Desondanks wist Imamoglu mede dankzij de omzet van gemeentebedrijven en buitenlandse leningen tal van sociale voorzieningen op touw te zetten. Zo wijst Onur op gratis openbaar vervoer voor moeders, honderd nieuwe crèches, studiebeurzen aan bijna tweehonderdduizend studenten, goedkope gemeentekantines en gratis melk voor kinderen in arme gezinnen. „Als Imamoglu zondag wint, komt het hierdoor”, zegt ze. „Dit zijn precies het soort projecten waarmee hij stemmers buiten zijn eigen achterban aan zich weet te binden.”
De avond valt over Kasimpasa. Imamoglu is vertrokken, maar zijn team blijft achter om gratis iftar-maaltijden uit te delen voor moslims die hun vasten breken. „Iedere avond delen we op achtendertig locaties tussen de duizend en vijftienhonderd maaltijden uit”, zegt gemeentemedewerker Ridvan Kaya. „Ook aan AKP-stemmers. We kijken niet naar partij-kleur.”
„Dit is precies waarom we Imamoglu steunen”, zegt Hayriye, een vrouw met een hoofddoek die in de rij staat voor een maaltijd en vertelt dat ze voorheen op de AKP stemde. „Vroeger hielp de centrale overheid de armen, nu doet de gemeente dat.” Een vrouw achter haar begint te briesen. „Leugens!

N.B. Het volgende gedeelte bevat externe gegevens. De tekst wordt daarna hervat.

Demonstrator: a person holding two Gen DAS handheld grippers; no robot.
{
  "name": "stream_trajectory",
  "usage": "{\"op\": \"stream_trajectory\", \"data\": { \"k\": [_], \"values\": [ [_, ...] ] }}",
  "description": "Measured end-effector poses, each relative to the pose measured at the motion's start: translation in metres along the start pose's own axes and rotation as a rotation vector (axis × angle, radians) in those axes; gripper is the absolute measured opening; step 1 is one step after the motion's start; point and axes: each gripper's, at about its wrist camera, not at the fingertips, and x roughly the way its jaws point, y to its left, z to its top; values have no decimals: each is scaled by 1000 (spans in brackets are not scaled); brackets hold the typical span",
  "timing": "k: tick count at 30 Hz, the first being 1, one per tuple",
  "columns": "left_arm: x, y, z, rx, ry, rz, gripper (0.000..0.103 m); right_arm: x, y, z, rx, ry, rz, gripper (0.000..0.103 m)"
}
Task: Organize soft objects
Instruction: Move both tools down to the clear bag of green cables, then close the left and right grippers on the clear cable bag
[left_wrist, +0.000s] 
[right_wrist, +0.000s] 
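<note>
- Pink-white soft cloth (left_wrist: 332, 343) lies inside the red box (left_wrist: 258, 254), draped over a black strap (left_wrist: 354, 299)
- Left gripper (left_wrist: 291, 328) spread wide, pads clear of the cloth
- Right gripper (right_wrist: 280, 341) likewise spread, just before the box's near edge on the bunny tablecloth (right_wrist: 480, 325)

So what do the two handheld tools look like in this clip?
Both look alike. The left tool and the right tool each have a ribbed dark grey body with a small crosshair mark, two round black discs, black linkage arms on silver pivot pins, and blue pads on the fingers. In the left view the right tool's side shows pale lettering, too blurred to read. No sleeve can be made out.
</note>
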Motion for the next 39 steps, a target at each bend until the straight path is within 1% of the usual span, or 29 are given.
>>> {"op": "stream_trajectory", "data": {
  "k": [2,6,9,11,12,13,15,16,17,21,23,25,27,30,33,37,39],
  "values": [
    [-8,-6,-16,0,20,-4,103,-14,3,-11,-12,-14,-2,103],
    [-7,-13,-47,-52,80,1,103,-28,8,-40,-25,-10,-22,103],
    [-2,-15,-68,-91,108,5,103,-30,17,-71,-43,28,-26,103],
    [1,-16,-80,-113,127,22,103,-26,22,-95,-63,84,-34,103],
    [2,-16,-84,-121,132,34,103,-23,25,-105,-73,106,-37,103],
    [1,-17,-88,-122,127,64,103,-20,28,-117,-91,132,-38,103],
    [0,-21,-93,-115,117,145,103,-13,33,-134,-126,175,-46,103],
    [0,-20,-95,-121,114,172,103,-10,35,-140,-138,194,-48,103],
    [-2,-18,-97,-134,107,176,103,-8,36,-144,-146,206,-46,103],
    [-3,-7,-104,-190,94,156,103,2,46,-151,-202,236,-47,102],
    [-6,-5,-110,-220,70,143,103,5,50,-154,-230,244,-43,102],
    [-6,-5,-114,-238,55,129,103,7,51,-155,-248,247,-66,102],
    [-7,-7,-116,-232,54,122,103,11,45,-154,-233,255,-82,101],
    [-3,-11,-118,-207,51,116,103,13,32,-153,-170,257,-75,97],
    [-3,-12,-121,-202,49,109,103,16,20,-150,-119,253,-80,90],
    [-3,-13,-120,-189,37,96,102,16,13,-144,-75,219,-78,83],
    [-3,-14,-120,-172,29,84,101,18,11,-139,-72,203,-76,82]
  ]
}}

We stemmen heus wel op de AKP”, zegt ze. Gevraagd waarom, zegt ze dat de CHP samenwerkt met „terroristen” en dat er hoe dan ook „geen alternatief” is, waarna ze haar maaltijd aanneemt en boos wegloopt.
„Daarom praat ik dus allang niet meer met AKP-ers”, zegt een andere vrouw met hoofddoek. „Zodra je zegt dat je voor de oppositie bent, zetten ze je weg als terrorist of een slechte moslim. Maar wie is hier nu de slechte moslim? De Profeet zei zelf: wie zijn maag vult terwijl zijn naaste honger lijdt, is geen echte gelovige.”